Wichtig ist auch: es gab damals kaum internationale Zusammenarbeit. Wir hatten ein wenig Kontakt zu Sydney, aber das war es dann schon. Auch in diesem Punkt leben wir dank der globalisierungskritischen Bewegung in anderen Zeiten, die ein übergreifendes an einem Strang ziehen bezüglich der Olympiabewerbung ermöglicht.

Fazit

Die Kampagne gegen die Olympiabewerbung war eine sehr eindimensionale Angelegenheit. Sie war zielgerichtet mit klarem Gegner und klarer Zeitbegrenzung. Ein direkter Angriff gegen das IOC. Nur so kann „Erfolg“ auch nur bemessen werden. Aber es ist ein Erfolgskriterium im bürgerlichen Sinn: ein Projekt wurde verhindert. Was an sich nichts Schlechtes ist, aber es ist auch nicht mehr.

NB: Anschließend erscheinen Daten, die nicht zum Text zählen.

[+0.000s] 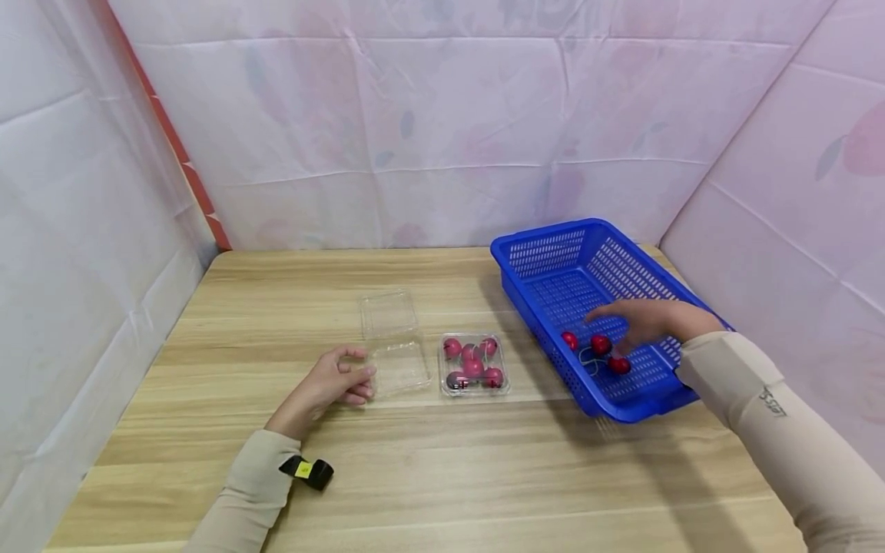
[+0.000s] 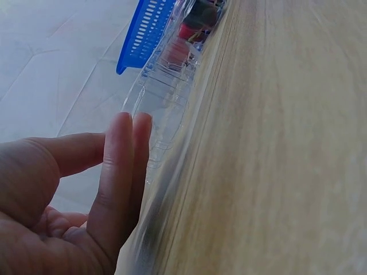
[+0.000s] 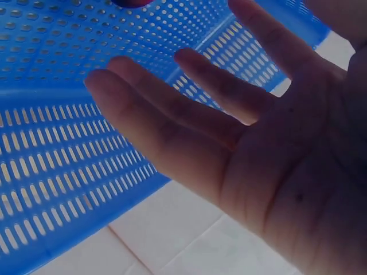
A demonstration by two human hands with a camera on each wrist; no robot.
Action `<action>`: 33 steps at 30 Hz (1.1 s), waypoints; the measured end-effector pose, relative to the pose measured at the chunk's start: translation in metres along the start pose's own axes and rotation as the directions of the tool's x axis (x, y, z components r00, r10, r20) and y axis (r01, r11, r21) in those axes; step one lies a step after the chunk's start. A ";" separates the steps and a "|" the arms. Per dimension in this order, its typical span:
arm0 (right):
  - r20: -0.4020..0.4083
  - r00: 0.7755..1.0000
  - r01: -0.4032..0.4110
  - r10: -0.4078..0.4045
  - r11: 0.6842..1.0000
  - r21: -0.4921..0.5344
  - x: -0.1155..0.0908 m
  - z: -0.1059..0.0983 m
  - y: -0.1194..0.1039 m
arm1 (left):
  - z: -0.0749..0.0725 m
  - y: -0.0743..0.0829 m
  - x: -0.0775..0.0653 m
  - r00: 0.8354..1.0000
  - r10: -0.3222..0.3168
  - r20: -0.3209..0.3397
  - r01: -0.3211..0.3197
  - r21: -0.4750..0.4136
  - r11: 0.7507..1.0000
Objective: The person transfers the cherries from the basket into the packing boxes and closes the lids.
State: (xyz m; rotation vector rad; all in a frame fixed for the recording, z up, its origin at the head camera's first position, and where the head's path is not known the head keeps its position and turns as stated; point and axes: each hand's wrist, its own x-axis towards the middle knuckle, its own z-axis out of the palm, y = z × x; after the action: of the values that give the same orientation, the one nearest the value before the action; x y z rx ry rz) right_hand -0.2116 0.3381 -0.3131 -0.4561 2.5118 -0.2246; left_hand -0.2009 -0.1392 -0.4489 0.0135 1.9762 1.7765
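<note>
head view: l hand [image 1: 330,382] at l edge of unfolded clear box [image 1: 401,367], fingers relaxed w/ loose gap; can't tell if touching. just r of that, approx. 6 boxed cherries [image 1: 473,368] in 2nd clear box [image 1: 474,392], near blue basket [image 1: 560,298]. inside basket, toward near end, 3 loose cherries [image 1: 600,345] w/ stems; r hand [image 1: 646,321] right over them, fingers spread wide, nothing held, contact unclear. l wrist view: clear plastic just beyond straight fingertips, tabletop alongside. r wrist view: spread fingers vs. slotted basket wall. all on pale wood table [image 1: 415,468], patterned white cloth [image 1: 449,115] behind; black strap [image 1: 307,469] at l cuff.
</note>
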 end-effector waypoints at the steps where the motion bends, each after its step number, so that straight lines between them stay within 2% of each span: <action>1: 0.013 1.000 -0.008 0.008 1.000 -0.001 0.001 0.000 -0.001 | 0.000 0.000 0.000 1.000 -0.002 -0.001 0.002 -0.002 1.000; 7: 0.095 0.993 -0.082 0.077 0.995 0.051 0.008 -0.001 -0.005 | -0.001 0.000 0.000 1.000 -0.004 0.003 0.004 -0.007 1.000; 12: 0.163 0.974 -0.181 0.160 0.976 0.121 0.014 -0.002 -0.005 | -0.001 0.000 0.000 1.000 -0.001 0.006 0.001 -0.003 1.000; 16: 0.190 0.957 -0.242 0.221 0.966 0.095 0.019 0.002 -0.004 | -0.001 0.000 0.000 1.000 0.002 0.007 -0.002 0.000 1.000; 23: 0.194 0.938 -0.292 0.286 0.956 0.003 0.028 0.009 -0.005 | -0.001 0.001 0.000 1.000 0.004 0.005 -0.004 0.006 1.000; 30: 0.180 0.917 -0.375 0.357 0.924 0.078 0.030 0.019 -0.004 | -0.001 0.001 0.000 1.000 0.001 0.006 -0.001 0.013 1.000; 33: 0.173 0.916 -0.382 0.362 0.919 0.102 0.031 0.021 -0.003 | 0.000 0.000 0.000 1.000 0.004 0.004 -0.004 0.015 1.000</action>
State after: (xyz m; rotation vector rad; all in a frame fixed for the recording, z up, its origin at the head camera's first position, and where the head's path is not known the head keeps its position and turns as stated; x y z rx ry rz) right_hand -0.2233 0.3227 -0.3450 0.0639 2.3592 -0.1986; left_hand -0.2009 -0.1396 -0.4485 0.0258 1.9886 1.7631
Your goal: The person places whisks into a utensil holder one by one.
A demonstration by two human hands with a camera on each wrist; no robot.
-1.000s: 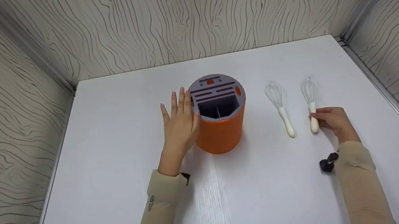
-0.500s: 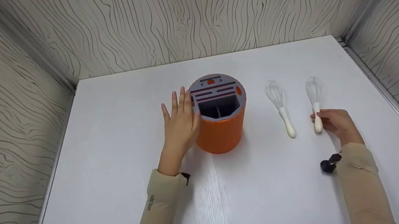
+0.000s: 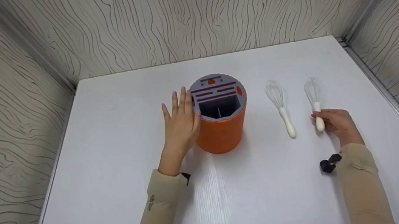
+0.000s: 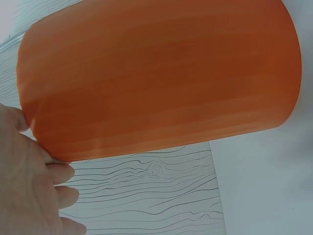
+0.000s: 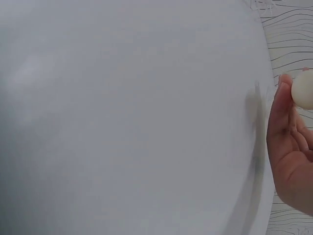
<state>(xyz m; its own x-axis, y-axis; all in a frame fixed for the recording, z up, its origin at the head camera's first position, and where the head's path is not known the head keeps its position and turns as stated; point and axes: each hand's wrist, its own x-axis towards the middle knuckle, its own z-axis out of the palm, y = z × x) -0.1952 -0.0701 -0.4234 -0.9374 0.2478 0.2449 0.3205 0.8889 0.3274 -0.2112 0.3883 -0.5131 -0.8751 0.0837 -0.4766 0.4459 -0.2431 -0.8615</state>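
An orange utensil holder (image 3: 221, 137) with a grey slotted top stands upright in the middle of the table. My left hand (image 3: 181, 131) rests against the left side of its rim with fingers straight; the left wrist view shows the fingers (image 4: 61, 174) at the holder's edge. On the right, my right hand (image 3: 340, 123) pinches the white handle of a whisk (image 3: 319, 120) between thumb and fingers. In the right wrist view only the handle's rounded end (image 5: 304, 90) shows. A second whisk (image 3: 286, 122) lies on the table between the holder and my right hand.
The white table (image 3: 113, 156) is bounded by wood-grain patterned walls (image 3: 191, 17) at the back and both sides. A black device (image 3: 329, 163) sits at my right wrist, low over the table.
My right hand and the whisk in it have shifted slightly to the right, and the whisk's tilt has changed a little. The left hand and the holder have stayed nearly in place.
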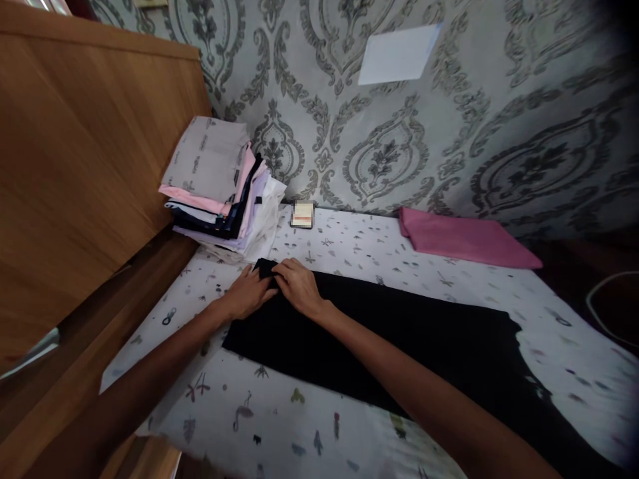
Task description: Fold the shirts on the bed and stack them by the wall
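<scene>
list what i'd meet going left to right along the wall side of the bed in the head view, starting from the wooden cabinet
wooden cabinet → stack of folded clothes → small square item → folded pink cloth → thin white cord

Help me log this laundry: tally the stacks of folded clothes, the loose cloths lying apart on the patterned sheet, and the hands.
Stacks of folded clothes: 1
Loose cloths, the black cloth and the pink cloth: 2
Hands, left hand and right hand: 2
Total: 5
</scene>
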Demonstrator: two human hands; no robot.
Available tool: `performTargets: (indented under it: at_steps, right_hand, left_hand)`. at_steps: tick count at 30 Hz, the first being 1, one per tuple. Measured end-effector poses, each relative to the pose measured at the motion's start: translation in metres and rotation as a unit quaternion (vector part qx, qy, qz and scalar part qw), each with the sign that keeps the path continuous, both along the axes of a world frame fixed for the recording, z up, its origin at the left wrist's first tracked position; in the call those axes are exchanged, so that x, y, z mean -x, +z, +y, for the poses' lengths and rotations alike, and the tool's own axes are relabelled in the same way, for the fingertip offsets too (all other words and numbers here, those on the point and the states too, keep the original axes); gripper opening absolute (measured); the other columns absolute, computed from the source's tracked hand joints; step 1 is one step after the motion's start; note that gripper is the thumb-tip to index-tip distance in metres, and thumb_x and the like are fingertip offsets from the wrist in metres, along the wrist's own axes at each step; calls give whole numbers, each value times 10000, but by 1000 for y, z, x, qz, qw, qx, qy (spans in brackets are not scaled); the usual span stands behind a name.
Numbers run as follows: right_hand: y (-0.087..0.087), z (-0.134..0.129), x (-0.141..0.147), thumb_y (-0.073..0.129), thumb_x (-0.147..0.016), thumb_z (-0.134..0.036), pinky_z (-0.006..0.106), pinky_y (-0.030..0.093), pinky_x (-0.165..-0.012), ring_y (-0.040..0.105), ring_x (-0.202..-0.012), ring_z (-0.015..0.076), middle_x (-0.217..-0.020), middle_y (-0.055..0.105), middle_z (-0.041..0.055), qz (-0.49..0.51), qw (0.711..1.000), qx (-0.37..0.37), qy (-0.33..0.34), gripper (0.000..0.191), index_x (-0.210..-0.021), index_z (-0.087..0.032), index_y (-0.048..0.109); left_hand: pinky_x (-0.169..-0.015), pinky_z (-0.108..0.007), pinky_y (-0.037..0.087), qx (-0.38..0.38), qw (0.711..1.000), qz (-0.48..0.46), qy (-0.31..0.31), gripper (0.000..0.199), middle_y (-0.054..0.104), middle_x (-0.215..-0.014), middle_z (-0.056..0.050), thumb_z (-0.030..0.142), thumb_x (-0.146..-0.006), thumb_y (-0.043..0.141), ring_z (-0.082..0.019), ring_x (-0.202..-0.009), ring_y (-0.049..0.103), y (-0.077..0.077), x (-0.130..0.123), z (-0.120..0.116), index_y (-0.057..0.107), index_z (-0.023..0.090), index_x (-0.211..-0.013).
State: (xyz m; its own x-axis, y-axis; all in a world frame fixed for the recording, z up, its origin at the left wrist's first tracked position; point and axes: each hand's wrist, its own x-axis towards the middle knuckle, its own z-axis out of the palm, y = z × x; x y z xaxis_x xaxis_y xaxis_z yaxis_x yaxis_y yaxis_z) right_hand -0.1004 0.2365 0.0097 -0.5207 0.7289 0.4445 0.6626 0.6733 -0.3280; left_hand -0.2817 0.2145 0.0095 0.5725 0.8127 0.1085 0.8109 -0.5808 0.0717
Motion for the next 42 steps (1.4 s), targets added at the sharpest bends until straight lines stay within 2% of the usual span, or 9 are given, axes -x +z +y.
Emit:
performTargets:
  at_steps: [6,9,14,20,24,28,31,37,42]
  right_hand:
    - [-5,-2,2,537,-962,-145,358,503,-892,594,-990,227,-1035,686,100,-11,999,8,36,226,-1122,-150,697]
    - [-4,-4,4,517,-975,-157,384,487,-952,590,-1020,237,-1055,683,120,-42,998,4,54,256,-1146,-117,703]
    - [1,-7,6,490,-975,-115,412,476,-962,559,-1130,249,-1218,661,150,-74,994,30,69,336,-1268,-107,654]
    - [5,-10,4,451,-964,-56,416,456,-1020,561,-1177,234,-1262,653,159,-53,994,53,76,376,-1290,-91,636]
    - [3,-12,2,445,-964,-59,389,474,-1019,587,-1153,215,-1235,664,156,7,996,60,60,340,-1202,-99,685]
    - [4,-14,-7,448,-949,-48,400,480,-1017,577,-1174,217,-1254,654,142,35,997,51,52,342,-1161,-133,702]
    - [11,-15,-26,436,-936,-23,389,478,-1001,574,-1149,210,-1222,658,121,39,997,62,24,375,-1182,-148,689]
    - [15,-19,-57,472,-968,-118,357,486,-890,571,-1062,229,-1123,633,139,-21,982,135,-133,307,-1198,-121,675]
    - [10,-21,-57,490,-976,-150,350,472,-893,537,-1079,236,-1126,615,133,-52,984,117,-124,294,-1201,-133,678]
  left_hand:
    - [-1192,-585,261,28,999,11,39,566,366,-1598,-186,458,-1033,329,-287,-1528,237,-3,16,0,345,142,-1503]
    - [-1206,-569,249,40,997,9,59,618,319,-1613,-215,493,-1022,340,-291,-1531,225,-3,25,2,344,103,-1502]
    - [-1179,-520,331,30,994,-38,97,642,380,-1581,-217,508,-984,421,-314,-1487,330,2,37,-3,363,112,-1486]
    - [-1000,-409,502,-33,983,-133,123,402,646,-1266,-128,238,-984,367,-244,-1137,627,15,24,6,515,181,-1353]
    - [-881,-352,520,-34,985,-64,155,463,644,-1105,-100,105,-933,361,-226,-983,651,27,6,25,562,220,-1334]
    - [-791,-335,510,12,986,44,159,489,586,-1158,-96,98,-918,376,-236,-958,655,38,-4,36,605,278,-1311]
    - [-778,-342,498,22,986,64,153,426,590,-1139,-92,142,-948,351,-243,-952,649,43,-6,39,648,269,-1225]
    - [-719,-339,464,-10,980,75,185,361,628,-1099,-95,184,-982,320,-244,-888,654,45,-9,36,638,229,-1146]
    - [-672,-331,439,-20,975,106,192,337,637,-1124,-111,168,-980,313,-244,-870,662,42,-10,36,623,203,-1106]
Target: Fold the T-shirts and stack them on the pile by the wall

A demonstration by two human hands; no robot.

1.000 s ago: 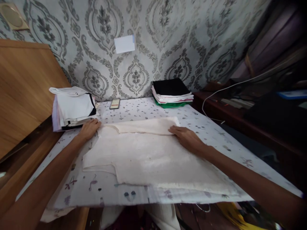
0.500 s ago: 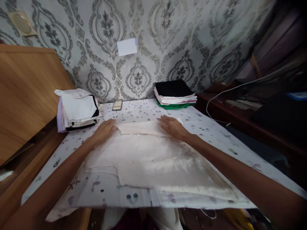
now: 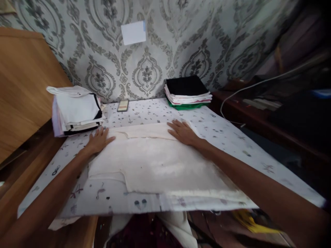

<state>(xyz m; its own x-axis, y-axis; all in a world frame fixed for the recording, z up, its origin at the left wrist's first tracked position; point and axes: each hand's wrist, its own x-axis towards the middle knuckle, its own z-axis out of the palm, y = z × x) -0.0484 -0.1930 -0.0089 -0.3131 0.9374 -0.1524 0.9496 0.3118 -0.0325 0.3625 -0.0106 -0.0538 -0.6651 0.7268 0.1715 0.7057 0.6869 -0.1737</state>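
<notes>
A cream-coloured garment (image 3: 155,158) lies flat across the patterned table cover (image 3: 222,134), its far edge folded over in a narrow strip. At its far left corner rests my left hand (image 3: 98,140), fingers spread and palm down. My right hand (image 3: 182,132) lies flat on the far right part of the cloth, fingers stretched out. Neither hand grips anything. The near left of the garment has a stepped outline, like a sleeve and side seam.
A stack of folded clothes (image 3: 79,110) stands at the back left, beside a wooden panel (image 3: 26,86). Another folded stack (image 3: 187,88), black on top, sits at the back right. A small framed card (image 3: 123,105) lies near the wall. A white cable (image 3: 232,103) hangs on the right.
My left hand has slid left along the cloth's far edge and its fingers have spread. The right hand stays on the cloth's far right. The view has tilted down slightly.
</notes>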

Die Kampagne ist auf jeden Fall nicht so ohne Weiteres 1:1 auf andere Städte übertragbar. Die Imagebeschmutzung funktioniert zum einen, wenn wie im Fall Berlin auf einen kämpferischen Mythos aufgebaut werden kann und dieser durch tatsächliche Ereignisse auch noch bestätigt wird (im Zeitraum 1991-93 gab es über 70 mehr oder weniger militante Aktionen mit Olympia-Bezug). Oder es wird wie 1986 in Amsterdam der Fokus auf das IOC und seine Mitglieder gerichtet und sie gezielt verärgert. Das kann als kleine Gruppe geschehen, benötigt aber viel Phantasie und ist abhängig von guten Informationen. Die Kampagne in Berlin war streckenweise mit sehr viel Lust an Widerständigkeit, mit kollektivem Ausleben von Kreativität und Lust am Konflikt gefüllt. Das waren die durchaus emanzipatorischen Momente. Aber solch eine Kampagne ist kein Kristallisationspunkt, kein Moment von Bündelung, sondern höchstens einer der vielen Krückstöcke, die uns auf dem Weg, den wir fragend voranschreiten, begleiten.